Description and Activities
Current-Day Infrastructure Coordination is Limited
Many people wonder why there seems to be so little coordination among the different types of construction and maintenance work that affects roadways by utilities, municipalities, and highway agencies. Few realize that the task, in today’s complex and ever-changing world, is staggeringly difficult.
Complex Infrastructure Systems and Tight Interdependencies
Through most of the 20th century, water, sewer, storm drainage and gas utilities were placed below streets—the public right-of-way. Electric and communication utilities, on the other hand, were most often located above ground.
But in the building booms starting in the 1950s, as more utilities were placed in the same areas, streets were dug up more frequently. The “undergrounding” of electric and communication utilities started to happen more frequently for both aesthetic reasons and operational efficiency. And in recent decades, cable TV and newer communications utilities have also taken their place under streets. Given these demands, it’s easy to see how coordinating construction and maintenance work among many infrastructure stakeholders is a very demanding task.
Methods Insufficient for the Task of Coordination
Utilities, municipalities, and highway agencies have had to rely on very time-consuming methods of project coordination. In many cases, project owners compile a list of planned projects and share them with one entity at a time. Often, in-person meetings and telephone calls are required to more fully share the information and to resolve issues. A city or town needs to do this with each utility; a utility company with each city or town it services; and a highway agency with any city or town in its roadway system.
New Technologies Enable Infrastructure Coordination
Until recently, there have been no automated methods to address the vast needs for infrastructure coordination. But advances in several areas have made it possible for Envista to create a breakthrough technology solution. Envista has integrated three technologies to create this innovative solution: internet mapping, geospatial database capabilities, and Web 2.0 technologies.

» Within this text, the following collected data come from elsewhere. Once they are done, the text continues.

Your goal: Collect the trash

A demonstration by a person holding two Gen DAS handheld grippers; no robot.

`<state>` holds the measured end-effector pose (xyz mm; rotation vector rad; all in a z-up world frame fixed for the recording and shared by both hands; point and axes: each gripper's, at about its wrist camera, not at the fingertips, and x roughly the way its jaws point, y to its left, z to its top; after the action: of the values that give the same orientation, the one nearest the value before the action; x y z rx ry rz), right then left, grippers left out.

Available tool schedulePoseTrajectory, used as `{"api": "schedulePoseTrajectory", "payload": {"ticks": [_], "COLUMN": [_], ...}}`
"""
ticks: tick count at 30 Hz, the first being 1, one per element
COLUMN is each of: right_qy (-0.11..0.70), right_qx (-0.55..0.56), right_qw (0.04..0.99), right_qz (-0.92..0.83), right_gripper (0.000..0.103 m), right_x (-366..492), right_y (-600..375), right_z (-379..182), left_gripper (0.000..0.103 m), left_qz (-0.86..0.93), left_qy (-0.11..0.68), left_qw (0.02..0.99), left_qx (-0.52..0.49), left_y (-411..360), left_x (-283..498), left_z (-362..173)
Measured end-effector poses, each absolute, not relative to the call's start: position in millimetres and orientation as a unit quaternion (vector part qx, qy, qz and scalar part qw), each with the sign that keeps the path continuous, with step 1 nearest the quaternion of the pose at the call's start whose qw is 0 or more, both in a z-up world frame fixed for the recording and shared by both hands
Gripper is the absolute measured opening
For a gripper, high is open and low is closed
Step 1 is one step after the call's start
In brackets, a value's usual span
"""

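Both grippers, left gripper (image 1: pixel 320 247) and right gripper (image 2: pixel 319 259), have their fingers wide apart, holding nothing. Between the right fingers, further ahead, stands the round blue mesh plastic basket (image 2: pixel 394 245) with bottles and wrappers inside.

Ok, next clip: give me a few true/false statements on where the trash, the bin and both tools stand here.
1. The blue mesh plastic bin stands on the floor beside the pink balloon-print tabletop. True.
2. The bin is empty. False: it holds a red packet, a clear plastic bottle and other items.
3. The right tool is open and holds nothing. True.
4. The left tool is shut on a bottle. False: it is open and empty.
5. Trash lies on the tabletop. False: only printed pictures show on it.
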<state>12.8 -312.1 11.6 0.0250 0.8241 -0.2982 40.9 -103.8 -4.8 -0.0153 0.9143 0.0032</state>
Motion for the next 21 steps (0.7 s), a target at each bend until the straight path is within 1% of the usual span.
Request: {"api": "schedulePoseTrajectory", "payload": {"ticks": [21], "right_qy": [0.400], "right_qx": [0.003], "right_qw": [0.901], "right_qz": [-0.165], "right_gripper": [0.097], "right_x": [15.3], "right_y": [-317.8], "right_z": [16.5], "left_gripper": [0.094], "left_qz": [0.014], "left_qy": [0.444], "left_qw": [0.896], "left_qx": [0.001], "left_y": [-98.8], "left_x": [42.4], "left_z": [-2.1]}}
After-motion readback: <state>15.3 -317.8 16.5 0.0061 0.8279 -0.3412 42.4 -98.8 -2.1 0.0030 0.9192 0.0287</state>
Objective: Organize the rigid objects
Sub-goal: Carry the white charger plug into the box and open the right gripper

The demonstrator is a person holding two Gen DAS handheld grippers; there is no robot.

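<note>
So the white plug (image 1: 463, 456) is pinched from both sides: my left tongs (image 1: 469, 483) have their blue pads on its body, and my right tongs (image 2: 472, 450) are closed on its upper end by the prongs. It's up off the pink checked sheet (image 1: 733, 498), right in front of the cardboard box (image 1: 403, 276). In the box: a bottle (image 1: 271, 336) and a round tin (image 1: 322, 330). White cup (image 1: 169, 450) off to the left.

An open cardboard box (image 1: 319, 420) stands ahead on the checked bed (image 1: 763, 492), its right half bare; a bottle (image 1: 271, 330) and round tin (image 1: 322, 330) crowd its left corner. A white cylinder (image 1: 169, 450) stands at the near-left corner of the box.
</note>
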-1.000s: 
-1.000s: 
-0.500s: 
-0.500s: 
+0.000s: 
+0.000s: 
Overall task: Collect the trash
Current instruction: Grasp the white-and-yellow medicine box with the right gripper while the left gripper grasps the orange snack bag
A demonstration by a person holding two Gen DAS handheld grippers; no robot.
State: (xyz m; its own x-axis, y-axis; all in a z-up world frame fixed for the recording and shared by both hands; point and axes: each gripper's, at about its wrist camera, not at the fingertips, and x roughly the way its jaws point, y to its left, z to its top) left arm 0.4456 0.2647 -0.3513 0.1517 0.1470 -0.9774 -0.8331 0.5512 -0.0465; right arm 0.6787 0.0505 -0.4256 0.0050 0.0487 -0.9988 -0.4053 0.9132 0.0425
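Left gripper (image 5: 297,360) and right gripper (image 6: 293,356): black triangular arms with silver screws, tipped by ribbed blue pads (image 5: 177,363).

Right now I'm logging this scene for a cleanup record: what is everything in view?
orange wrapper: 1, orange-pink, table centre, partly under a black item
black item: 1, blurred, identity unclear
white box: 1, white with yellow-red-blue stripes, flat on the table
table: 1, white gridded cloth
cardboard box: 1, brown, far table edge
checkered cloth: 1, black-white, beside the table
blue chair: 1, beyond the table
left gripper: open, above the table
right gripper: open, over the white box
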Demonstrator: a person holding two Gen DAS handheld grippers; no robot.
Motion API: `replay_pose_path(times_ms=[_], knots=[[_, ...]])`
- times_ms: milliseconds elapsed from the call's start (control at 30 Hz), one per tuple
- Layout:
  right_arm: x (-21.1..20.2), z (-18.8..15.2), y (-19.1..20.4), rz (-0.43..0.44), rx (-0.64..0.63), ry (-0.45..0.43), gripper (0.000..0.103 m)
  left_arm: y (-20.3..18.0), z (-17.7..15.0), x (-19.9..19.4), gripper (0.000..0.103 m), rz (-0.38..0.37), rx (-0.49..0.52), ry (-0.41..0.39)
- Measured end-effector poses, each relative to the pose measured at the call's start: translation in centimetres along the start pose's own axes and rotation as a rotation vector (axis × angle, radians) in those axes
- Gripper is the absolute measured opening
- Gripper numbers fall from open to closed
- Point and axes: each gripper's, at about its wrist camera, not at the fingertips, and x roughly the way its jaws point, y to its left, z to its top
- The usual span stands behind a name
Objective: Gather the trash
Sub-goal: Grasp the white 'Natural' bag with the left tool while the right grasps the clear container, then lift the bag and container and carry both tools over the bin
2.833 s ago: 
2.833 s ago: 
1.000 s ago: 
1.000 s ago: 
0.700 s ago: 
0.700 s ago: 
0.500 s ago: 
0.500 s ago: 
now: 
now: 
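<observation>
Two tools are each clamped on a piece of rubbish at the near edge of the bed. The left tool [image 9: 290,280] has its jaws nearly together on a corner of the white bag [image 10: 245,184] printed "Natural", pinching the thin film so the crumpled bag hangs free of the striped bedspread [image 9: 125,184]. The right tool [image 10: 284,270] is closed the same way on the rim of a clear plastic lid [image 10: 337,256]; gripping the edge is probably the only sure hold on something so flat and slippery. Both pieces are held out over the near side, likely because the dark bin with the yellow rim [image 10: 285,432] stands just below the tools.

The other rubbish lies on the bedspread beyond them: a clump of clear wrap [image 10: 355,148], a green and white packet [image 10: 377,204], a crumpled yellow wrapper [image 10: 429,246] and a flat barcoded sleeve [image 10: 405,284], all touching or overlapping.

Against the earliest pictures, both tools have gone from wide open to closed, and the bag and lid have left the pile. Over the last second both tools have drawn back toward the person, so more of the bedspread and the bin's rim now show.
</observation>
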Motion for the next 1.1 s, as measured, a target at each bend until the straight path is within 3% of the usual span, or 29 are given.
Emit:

Advances in mapping technology make it possible for Envista to provide a visual and geographic context for infrastructure planning. Newly expanded geospatial database capabilities enable Envista to provide a scalable solution to deliver spatial information for a large numbers of users simultaneously. And finally, improved web technologies have enabled Envista to design its solution as a Software as a Service making it easy, convenient, and cost effective for organizations to implement infrastructure coordination online.